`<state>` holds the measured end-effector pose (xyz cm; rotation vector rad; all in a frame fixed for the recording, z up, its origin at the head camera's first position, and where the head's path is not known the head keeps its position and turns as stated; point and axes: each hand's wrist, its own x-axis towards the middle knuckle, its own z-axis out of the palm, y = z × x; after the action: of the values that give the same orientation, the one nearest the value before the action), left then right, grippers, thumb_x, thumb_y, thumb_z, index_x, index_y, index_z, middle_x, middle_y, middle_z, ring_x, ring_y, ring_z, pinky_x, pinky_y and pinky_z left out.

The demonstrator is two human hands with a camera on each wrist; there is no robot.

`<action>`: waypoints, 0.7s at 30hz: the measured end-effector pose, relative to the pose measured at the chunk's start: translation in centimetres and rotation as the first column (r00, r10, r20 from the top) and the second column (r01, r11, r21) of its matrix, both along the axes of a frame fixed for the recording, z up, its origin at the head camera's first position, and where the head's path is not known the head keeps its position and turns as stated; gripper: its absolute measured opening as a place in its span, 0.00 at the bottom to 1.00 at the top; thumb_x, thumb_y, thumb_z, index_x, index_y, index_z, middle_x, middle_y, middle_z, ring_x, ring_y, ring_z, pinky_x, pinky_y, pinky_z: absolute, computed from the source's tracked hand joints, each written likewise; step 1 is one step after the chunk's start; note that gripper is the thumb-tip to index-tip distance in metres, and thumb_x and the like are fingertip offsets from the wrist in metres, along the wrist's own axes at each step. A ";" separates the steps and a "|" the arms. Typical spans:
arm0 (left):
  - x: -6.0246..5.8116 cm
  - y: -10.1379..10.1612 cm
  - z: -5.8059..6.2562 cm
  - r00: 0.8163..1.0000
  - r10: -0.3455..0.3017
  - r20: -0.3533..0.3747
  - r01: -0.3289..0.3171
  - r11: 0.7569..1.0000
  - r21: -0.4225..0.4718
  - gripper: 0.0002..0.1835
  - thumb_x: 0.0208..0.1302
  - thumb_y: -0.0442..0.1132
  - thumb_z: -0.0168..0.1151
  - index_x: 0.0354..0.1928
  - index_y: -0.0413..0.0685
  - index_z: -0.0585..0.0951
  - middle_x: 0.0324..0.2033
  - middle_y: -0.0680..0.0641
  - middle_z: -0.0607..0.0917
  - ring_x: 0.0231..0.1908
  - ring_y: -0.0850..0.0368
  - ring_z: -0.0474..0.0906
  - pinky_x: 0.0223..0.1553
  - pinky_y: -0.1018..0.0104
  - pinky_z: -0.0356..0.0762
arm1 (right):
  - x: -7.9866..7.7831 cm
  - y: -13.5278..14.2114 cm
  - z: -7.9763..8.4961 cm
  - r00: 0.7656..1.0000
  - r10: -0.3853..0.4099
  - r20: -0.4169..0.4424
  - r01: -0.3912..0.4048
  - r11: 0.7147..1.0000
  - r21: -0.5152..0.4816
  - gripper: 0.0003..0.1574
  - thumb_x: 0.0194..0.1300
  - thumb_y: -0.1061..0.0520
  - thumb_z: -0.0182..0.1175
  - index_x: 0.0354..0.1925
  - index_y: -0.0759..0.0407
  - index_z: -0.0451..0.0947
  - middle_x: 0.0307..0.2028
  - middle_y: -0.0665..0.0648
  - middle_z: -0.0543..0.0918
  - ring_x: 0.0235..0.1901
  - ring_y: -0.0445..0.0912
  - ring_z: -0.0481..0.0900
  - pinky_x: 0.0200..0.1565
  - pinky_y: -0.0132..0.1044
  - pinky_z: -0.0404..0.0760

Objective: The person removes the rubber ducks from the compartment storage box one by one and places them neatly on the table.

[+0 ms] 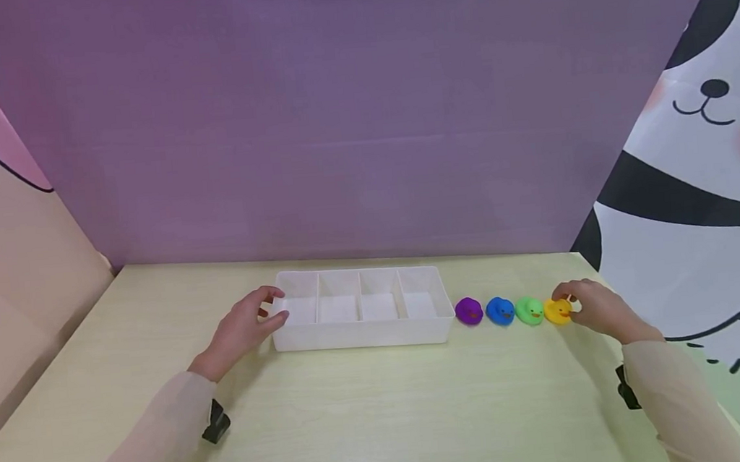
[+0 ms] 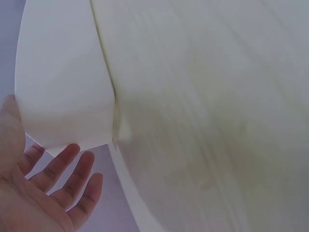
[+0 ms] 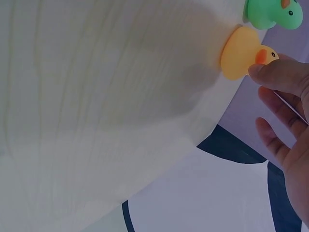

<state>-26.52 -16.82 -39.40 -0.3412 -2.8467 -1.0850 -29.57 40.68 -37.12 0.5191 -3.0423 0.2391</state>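
At the left end of a white four-compartment box (image 1: 360, 335), my left hand (image 1: 242, 328) has its thumb and fingers spread against the end wall. The left wrist view shows the loosely extended fingers (image 2: 72, 181) by the box end (image 2: 67, 92). My right hand (image 1: 601, 307) pinches a yellow rubber duck (image 1: 555, 311) by its head between thumb and fingers. In the right wrist view, the yellow duck (image 3: 239, 53) appears on the table. To its left stand a green duck (image 1: 529, 310), a blue duck (image 1: 500, 311) and a purple duck (image 1: 468, 311), in a row.
The pale wooden table (image 1: 385, 418) extends in front of the box and ducks. A purple backdrop (image 1: 335, 118) rises behind its far edge. Printed panels stand at both sides, with a panda (image 1: 705, 262) on the right one.
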 end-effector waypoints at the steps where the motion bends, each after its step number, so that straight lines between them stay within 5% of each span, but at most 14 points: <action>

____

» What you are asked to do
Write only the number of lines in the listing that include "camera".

» The completed task
3